--- TASK STATEMENT ---
Read the lines of the data below and retrieve those with "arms".

::::::

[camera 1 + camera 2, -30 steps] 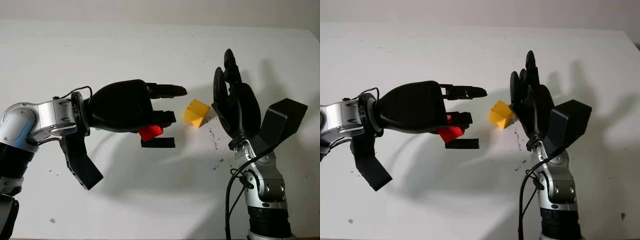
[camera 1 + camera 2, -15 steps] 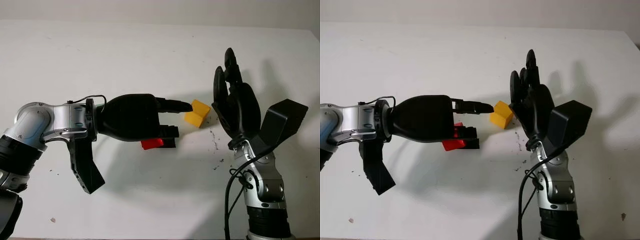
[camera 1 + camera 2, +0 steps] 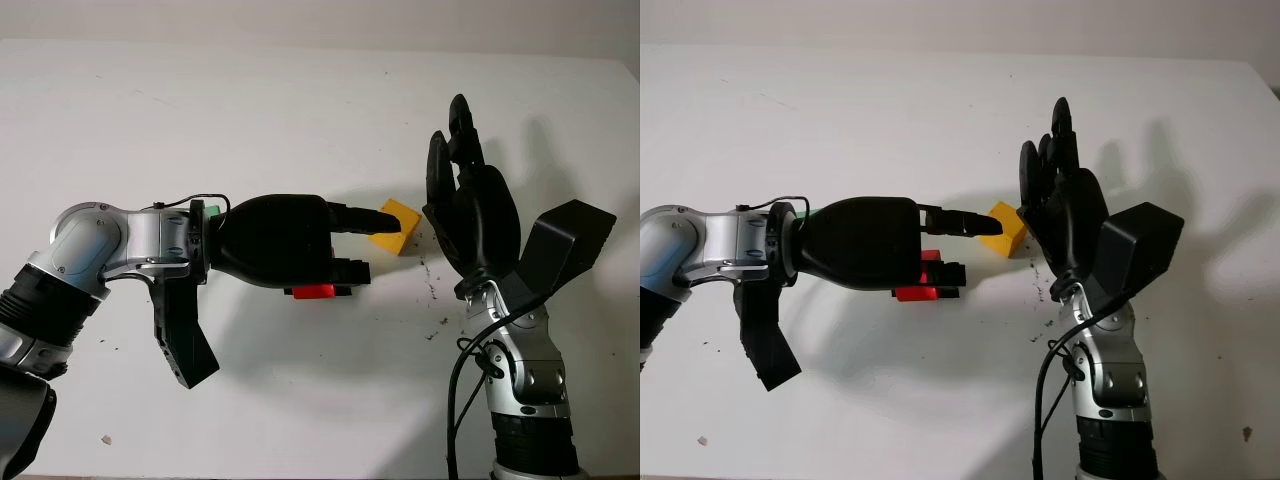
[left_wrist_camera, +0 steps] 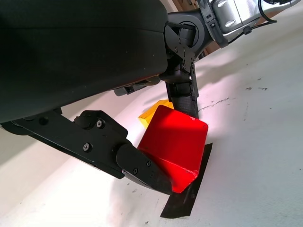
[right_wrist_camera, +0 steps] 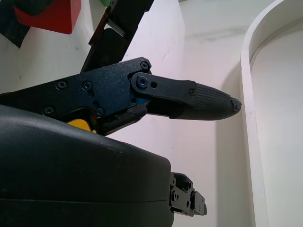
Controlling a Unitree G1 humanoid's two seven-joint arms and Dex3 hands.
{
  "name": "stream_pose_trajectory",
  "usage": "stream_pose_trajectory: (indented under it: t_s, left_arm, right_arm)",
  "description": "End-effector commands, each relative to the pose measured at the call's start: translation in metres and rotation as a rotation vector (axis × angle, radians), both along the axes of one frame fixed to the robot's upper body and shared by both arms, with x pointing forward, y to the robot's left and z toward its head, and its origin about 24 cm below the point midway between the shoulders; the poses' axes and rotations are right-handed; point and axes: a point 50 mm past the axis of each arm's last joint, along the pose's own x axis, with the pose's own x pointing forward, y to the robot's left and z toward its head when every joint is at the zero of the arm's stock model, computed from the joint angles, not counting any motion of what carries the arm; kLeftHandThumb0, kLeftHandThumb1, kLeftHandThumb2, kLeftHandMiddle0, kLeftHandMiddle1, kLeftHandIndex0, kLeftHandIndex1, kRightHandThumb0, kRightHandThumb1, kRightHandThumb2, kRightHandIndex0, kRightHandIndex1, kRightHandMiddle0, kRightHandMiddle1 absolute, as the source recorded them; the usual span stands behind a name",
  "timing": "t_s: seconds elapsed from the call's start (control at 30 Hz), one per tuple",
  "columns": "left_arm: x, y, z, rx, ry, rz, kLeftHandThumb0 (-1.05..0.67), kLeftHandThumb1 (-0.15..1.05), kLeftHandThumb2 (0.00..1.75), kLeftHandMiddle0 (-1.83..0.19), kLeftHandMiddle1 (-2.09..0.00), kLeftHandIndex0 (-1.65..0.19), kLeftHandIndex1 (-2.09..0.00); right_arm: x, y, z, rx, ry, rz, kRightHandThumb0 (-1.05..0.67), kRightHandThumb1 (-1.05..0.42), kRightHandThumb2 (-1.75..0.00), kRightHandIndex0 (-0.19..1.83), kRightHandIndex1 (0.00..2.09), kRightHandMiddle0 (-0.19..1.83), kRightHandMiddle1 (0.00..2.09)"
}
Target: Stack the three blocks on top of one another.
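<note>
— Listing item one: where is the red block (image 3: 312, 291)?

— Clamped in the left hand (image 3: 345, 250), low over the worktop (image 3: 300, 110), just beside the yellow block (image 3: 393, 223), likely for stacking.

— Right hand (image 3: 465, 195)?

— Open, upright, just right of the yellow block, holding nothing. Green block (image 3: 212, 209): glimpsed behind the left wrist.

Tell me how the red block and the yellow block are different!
The red block is held in the left hand, while the yellow block sits on the white table with no hand gripping it. The red block is nearer the robot; the yellow block lies farther back, beside the open right hand. Both are small plain blocks waiting to be stacked.
</note>
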Motion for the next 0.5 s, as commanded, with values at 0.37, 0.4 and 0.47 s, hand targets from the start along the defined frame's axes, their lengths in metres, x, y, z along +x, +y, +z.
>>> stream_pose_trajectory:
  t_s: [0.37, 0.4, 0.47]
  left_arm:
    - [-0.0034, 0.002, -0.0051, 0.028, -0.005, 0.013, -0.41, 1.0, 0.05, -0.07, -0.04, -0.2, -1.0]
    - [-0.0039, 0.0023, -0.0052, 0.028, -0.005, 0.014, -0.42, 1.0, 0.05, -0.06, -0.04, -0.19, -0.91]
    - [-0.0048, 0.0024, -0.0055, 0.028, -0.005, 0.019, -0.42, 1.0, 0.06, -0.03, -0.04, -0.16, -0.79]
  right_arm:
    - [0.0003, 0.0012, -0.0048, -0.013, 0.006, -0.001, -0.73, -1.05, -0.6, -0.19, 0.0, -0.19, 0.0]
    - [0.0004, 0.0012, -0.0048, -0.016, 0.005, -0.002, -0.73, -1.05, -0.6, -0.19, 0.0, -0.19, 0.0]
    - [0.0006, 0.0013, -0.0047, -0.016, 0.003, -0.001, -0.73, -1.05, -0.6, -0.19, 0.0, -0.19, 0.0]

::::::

--- RESULT ---
Controlling a Unitree G1 humanoid's two seven-joint arms and Dex3 hands.
  "description": "End-effector commands, each relative to the pose measured at the call's start: translation in metres and rotation as a rotation vector (axis × angle, radians), both along the axes of one frame fixed to the robot's upper body and shared by both arms, with x pointing forward, y to the robot's left and z toward its head, and its origin about 24 cm below the point midway between the shoulders; the poses' axes and rotations are right-handed; point and axes: a point 50 mm past the axis of each arm's last joint, along the pose's own x axis, with the pose's own x pointing forward, y to the robot's left and z toward its head when every joint is at the zero of the arm's stock model, computed from the joint angles, not counting any motion of what carries the arm; kLeftHandThumb0, kLeftHandThumb1, kLeftHandThumb2, kLeftHandMiddle0, kLeftHandMiddle1, kLeftHandIndex0, kLeftHandIndex1, kRightHandThumb0, kRightHandThumb1, kRightHandThumb2, kRightHandIndex0, kRightHandIndex1, kRightHandMiddle0, kRightHandMiddle1 absolute, as the source recorded them; the usual span stands behind a name",

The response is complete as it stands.